Arkadaşlarımın
daha önce yürüdüğü, benim ise katılamadığım Demre-Köşgerler-Belören-Alakilise-Bolan-Belos-Finike etabını, nihayet 19-20 Nisan
2014 tarihlerinde yürüyebildim. Sn. Zeki VAROL rehberliğinde 22 arkadaş ile
yürüdüğümüz, Demre-Finike
etabı ile toplam 509 km.lik Likya Yolu’nun tamamını 7 etapta yürüyerek bitirmiş oldum. Bu
arada Kaş, Üçağız, Kekova, Kumluca, Gelidonya Feneri, Olimpos, Çıralı Yanartaş etaplarını 2'şer defa yürüdüm. Dünyanın en güzel 10 yürüyüş rotasından biri kabul edilen
arada Kaş, Üçağız, Kekova, Kumluca, Gelidonya Feneri, Olimpos, Çıralı Yanartaş etaplarını 2'şer defa yürüdüm. Dünyanın en güzel 10 yürüyüş rotasından biri kabul edilen
ışık ve aydınlığın ülkesi Likya Yolu’nun tamamını yürüyebilmiş olmaktan dolayı çok ama çok mutluyum. Bilge
rehberimiz Sn. Zeki VAROL'a ne kadar teşekkür etsem azdır. Etkinliğimiz 19
Nisan akşamı Aydın otoyolundaki benzincide Birol arkadaşımızın yaş
gününü kutlayarak başladı. Sevgili Birol’a sevdikleri ile beraber
sağlıklı,
huzurlu uzun ömürler diliyorum. Sabah 07.30 sularında Demre’ye ulaştıktan sonra,
08.30’a kadar önce Nur Pastanesi'nde kahvaltı, sonra Bizans dönemi kilisesi olan
Demre Noel Baba Müzesi gezisi, daha sonra da akşam kamp için alışverişlerimizi
yaparak 09.00 sıralarında yürüyüşümüze başladık. Likya dönemi kaya mezarları
ile Roma dönemi tiyatrosu iç içe olan Myra Ören Yeri’ni saat 10.00’a kadar gezdikten
sonra, asfalt yol üzerinde keyifsiz bir şekilde Köşkerler Köyü’ne kadar devam
eden
yürüyüşümüz, saat 11.00 sıralarında yöre halkının gavur yolu dediği likyalıların taş döşeli patikalarına girişimiz
ile çok keyifli bir hal aldı. Deniz seviyesinden zikzaklar çize çize dik kaya
duvarında yükselmeye başlıyoruz. Yükseldikçe manzara muhteşem bir hal alıyor.
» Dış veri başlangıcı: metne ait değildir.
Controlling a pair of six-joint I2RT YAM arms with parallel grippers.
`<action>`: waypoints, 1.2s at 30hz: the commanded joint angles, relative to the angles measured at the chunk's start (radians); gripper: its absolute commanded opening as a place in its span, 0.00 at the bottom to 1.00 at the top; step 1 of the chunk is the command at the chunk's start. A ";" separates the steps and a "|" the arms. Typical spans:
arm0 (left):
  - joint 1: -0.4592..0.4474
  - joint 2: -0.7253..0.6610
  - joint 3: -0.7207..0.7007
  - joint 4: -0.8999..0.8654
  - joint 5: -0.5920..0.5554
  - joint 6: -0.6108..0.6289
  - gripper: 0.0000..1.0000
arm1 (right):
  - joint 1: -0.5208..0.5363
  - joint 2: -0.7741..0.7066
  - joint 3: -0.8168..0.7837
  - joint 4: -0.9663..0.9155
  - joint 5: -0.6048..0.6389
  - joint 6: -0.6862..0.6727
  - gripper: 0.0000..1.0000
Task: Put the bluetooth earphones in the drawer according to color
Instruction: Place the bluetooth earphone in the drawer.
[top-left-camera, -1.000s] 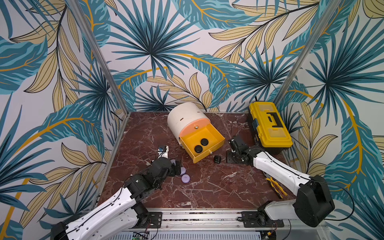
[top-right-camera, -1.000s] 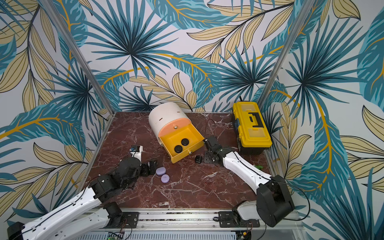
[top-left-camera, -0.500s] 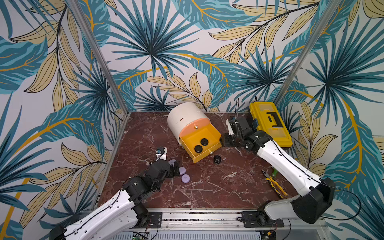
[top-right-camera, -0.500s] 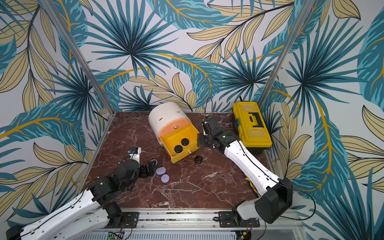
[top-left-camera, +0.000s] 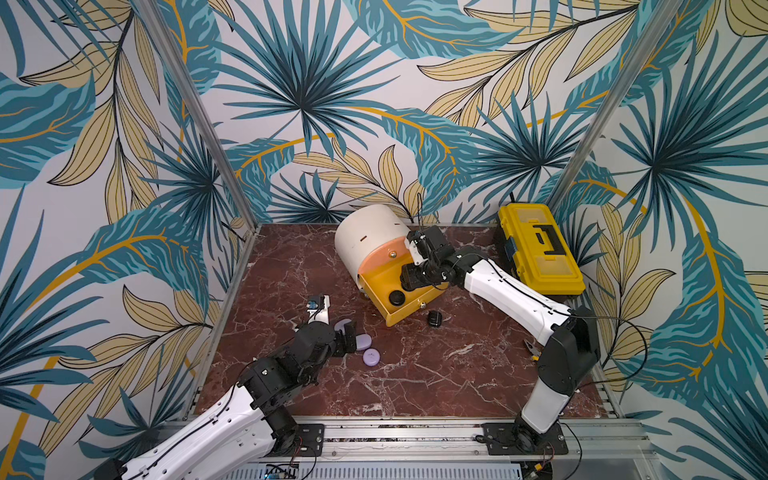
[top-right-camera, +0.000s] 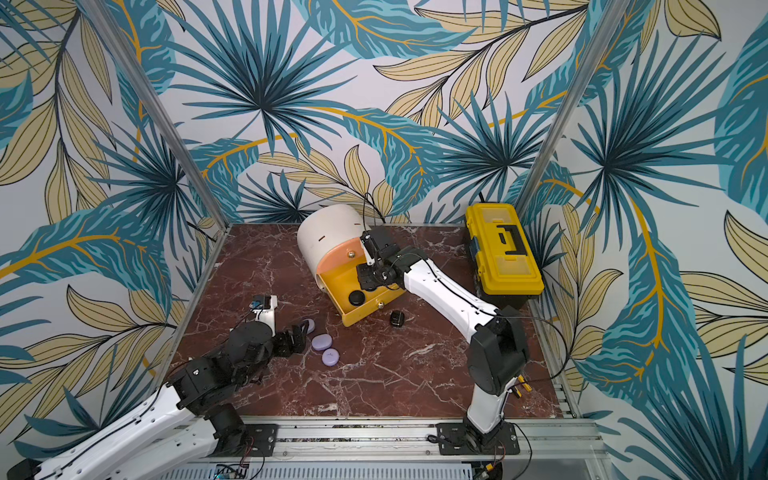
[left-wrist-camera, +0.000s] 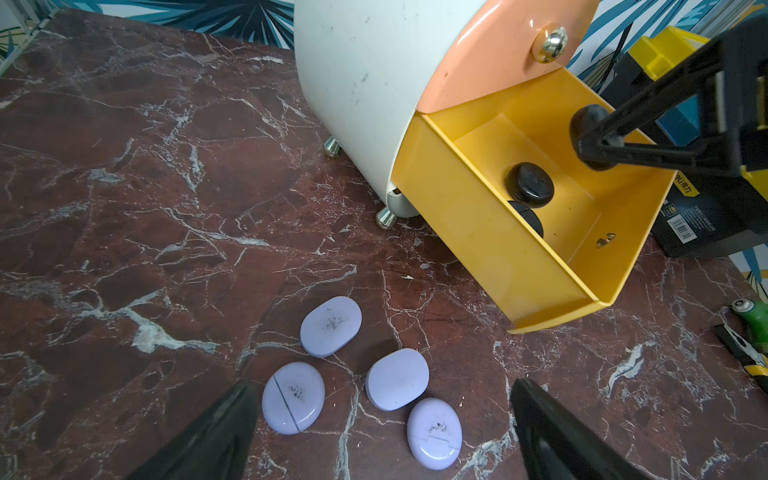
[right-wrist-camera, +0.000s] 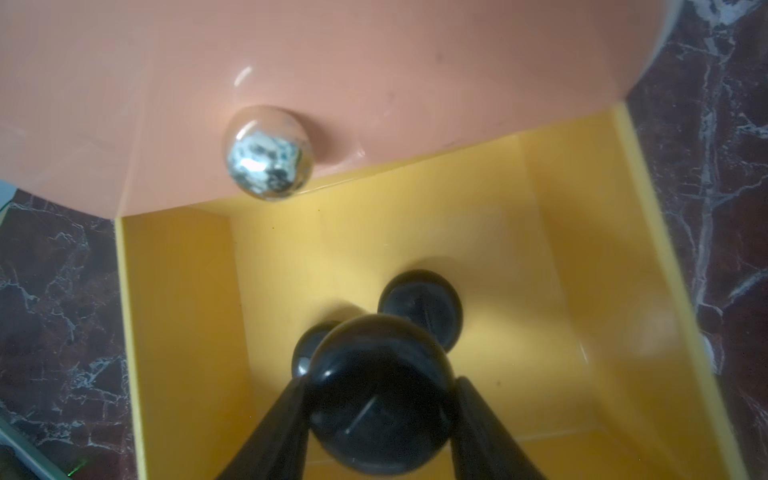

Demre ovası artık sera ovası olmuş. Pırıl pırıl Akdeniz güneşi
altında,
yemyeşil bir doğada, rengarenk çiçeklerin, zeytin, sandal, çam ve meşe ağaçlarının
arasında devam eden yürüyüşümüz, yaklaşık 700 m. yükseklikteki
Belören (Balören) Köyü’ne kadar devam ediyor. Saat 13.00 civarı olmuş. Yarım
saat kadar mola
veriyoruz. Bir şeyler atıştırıyoruz. Kamp yüklerimizi traktöre
verip kamp yerimiz olan Alakilise’ye doğru tekrar yürüyüşümüze başlıyoruz. Pırıl
pırıl güneşli hava kararmaya, yerini siyah bulutlara bırakmaya başlıyor. Sonra
da biraz atıştırmaya başlıyor. Sanki yağmur tanrısı Poseidon bize hoş geldin diyor. Yağmurluklarımızı
giyiyoruz. Ara ara kısa süreli sis basıyor. Sonra
tekrar güneş açıyor. Tam nisan-bahar havası. Saat 15.45 sıralarında yaklaşık
850-860 M. yükseklikte, sadece bir duvarı ayakta kalmış harabe halindeki Alakilise’ye
veya Cebrail Kilise’ye varıyoruz. Ön duvarının kuzeybatı tarafında iç kısma yazılmış, 812 yılına tarihlenen eski
yunanca yazıttan bu kilisenin Baş Melek
Cebrail’e adanmış olduğu ve 9. yüzyıl başlarında onarım gördüğü anlaşılmaktaymış.
Yazıtta; “Baş melek Aziz Cebrail’in
mukaddes mabedinin onarımı gerçekleşti (yeniden kutsandı). yazıyormuş. (Kaynak: http://www.saintnicholasway.com/tr/works-view/alakilise-vadi/).
Kilise yıkıntılarının biraz üst
tarafına kampımızı atıyoruz. Artık keyif zamanı. Önce çadırlarımızı kuruyoruz.
Cumhur Bey’le güzel bir ocak yapıyoruz. Başta Kemal Bey olmak üzere arkadaşlar
odun topluyorlar. Sonunda ocağımız tütmeye başlıyor. Yemekler yeniyor.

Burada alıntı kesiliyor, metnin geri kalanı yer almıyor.